DATA FOR THIS TASK:

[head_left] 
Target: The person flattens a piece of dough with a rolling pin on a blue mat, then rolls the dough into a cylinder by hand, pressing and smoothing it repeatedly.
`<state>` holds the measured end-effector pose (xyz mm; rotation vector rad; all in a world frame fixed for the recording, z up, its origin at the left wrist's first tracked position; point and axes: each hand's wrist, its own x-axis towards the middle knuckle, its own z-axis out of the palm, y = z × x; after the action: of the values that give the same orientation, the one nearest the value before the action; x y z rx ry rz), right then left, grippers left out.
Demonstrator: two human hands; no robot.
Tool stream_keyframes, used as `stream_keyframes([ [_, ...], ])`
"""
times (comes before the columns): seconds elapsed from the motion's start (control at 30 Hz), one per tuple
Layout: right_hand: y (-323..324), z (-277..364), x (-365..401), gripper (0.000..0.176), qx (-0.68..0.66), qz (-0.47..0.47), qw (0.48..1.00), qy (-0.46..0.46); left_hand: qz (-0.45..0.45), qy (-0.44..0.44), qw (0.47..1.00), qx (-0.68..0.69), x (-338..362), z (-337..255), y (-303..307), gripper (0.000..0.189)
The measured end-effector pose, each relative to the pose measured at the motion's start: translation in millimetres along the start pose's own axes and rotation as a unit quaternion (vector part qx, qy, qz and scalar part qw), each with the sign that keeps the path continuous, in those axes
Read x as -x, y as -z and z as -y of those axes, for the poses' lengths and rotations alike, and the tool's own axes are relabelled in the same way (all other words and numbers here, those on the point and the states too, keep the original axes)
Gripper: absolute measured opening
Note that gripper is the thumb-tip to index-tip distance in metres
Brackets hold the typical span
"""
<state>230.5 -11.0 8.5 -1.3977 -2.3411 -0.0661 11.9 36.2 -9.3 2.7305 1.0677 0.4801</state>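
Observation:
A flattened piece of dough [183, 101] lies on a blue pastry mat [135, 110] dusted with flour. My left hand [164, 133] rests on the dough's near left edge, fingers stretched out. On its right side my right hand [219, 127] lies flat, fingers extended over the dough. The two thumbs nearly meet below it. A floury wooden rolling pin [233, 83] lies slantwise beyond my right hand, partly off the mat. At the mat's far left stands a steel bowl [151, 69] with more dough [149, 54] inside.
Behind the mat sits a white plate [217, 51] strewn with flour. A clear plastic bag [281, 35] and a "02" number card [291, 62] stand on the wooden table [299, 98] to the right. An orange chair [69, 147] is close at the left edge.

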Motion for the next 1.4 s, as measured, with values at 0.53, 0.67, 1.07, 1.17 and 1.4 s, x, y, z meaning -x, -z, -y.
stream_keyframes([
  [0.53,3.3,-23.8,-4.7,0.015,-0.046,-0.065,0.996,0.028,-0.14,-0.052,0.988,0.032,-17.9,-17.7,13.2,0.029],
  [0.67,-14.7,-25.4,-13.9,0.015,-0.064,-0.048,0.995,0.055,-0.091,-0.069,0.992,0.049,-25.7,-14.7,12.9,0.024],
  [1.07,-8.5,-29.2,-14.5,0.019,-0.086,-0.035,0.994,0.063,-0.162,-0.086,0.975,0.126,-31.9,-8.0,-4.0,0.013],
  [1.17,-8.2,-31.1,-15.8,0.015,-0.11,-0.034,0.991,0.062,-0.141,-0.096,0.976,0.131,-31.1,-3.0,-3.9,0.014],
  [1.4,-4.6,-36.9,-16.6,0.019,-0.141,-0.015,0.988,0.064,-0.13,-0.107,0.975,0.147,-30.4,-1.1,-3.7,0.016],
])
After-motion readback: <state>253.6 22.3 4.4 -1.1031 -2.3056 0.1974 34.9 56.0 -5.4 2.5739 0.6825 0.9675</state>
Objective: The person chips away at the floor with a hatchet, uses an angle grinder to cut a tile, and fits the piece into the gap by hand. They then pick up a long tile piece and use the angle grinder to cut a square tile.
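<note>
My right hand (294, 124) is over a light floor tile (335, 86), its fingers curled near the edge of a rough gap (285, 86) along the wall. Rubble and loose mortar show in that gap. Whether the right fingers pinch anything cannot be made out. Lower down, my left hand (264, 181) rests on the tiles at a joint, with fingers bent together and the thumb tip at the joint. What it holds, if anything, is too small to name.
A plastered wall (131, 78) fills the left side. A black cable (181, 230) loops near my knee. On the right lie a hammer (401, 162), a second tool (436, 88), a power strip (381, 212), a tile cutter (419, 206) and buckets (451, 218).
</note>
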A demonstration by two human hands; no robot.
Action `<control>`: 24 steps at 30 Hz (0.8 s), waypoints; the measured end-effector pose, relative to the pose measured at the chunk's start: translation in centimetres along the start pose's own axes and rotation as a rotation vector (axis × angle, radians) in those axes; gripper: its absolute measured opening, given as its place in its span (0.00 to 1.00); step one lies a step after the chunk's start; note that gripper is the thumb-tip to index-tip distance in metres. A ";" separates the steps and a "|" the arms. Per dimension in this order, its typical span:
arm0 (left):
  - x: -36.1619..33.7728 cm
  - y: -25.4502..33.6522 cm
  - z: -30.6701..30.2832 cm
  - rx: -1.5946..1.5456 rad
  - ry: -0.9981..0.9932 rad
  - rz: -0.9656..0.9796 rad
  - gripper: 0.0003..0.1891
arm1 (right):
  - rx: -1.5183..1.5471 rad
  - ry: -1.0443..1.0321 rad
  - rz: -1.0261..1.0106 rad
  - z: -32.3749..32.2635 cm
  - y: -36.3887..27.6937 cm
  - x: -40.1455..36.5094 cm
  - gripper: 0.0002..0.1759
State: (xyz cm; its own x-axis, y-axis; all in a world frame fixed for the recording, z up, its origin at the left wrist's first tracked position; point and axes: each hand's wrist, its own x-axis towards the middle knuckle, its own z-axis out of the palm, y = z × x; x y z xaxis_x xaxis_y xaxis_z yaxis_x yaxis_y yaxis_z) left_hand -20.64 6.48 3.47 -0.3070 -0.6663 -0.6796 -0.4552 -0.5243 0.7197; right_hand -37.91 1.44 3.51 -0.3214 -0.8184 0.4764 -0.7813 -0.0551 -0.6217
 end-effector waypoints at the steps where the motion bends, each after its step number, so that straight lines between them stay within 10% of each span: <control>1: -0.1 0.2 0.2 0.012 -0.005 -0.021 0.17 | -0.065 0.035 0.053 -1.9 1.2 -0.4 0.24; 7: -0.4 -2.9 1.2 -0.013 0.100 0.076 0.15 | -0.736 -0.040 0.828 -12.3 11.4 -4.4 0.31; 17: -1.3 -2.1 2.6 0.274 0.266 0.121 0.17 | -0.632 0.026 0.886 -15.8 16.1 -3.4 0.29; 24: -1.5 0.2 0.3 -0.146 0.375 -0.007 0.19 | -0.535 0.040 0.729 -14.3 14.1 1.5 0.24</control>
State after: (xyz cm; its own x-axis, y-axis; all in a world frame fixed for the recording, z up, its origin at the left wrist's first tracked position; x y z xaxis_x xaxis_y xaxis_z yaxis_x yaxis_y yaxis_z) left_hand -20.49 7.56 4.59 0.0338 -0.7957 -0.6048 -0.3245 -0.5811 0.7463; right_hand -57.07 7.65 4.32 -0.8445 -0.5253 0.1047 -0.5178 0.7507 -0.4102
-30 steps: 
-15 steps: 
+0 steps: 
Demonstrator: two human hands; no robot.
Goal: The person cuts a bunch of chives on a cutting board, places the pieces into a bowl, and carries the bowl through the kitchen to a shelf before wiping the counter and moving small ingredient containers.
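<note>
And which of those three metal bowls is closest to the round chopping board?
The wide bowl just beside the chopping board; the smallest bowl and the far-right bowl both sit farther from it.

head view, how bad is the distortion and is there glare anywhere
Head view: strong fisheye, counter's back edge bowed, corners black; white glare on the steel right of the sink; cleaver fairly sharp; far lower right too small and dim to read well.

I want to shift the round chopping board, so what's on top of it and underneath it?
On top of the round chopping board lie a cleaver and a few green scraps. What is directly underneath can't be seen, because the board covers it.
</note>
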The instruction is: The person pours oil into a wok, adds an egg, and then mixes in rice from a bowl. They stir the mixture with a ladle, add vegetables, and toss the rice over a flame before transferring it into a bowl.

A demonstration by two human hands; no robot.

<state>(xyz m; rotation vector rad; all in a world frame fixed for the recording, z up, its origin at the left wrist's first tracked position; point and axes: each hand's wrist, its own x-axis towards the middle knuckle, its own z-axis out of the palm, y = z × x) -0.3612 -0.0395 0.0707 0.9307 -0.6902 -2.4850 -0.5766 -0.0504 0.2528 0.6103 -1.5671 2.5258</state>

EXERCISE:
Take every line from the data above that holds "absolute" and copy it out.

EXERCISE RESULT:
Gripper: absolute measured opening
Action `<control>`: 24 steps at 30 Hz (0.8 s), waypoints; the measured end-effector pose, relative to the pose measured at the chunk's start: translation in centimetres along the start pose's own axes and rotation as a rotation vector (axis × angle, radians) in those axes; gripper: its absolute measured opening, given as its place in its span (0.00 to 1.00); step one lies a step after the chunk's start; note that gripper is the thumb-tip to index-tip distance in metres. A ";" separates the steps and a "|" the arms. Per dimension in this order, its typical span:

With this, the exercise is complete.